§ WHAT YOU HAVE TO DO
The full listing is needed, transcribed word for word.

§ RECORD EXTRACTS
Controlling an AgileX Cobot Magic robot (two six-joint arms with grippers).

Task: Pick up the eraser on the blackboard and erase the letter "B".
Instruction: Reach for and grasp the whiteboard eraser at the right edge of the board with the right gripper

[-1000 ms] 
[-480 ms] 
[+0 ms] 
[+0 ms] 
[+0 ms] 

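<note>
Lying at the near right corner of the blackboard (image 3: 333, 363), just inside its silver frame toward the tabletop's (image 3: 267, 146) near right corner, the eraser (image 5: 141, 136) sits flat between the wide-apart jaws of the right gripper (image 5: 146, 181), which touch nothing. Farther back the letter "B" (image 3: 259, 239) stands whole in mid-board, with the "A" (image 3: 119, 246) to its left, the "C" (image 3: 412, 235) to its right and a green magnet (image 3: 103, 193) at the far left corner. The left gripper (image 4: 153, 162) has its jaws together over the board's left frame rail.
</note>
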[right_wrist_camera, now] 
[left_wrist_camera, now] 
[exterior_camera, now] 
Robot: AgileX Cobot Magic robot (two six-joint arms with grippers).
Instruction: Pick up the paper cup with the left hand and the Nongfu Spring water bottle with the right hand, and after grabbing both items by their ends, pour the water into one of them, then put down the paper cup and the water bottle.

§ OUTPUT
Controlling an AgileX Cobot Magic robot (two six-joint arms with grippers).

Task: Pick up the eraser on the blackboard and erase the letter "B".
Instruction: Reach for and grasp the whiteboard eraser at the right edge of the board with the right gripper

[-1000 ms] 
[-480 ms] 
[+0 ms] 
[+0 ms] 
[+0 ms] 

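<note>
Lying at the near right corner of the blackboard (image 3: 333, 363), just inside its silver frame toward the tabletop's (image 3: 267, 146) near right corner, the eraser (image 5: 141, 136) sits flat between the wide-apart jaws of the right gripper (image 5: 146, 181), which touch nothing. Farther back the letter "B" (image 3: 259, 239) stands whole in mid-board, with the "A" (image 3: 119, 246) to its left, the "C" (image 3: 412, 235) to its right and a green magnet (image 3: 103, 193) at the far left corner. The left gripper (image 4: 153, 162) has its jaws together over the board's left frame rail.
</note>
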[right_wrist_camera, now] 
[left_wrist_camera, now] 
[exterior_camera, now] 
Robot: AgileX Cobot Magic robot (two six-joint arms with grippers).
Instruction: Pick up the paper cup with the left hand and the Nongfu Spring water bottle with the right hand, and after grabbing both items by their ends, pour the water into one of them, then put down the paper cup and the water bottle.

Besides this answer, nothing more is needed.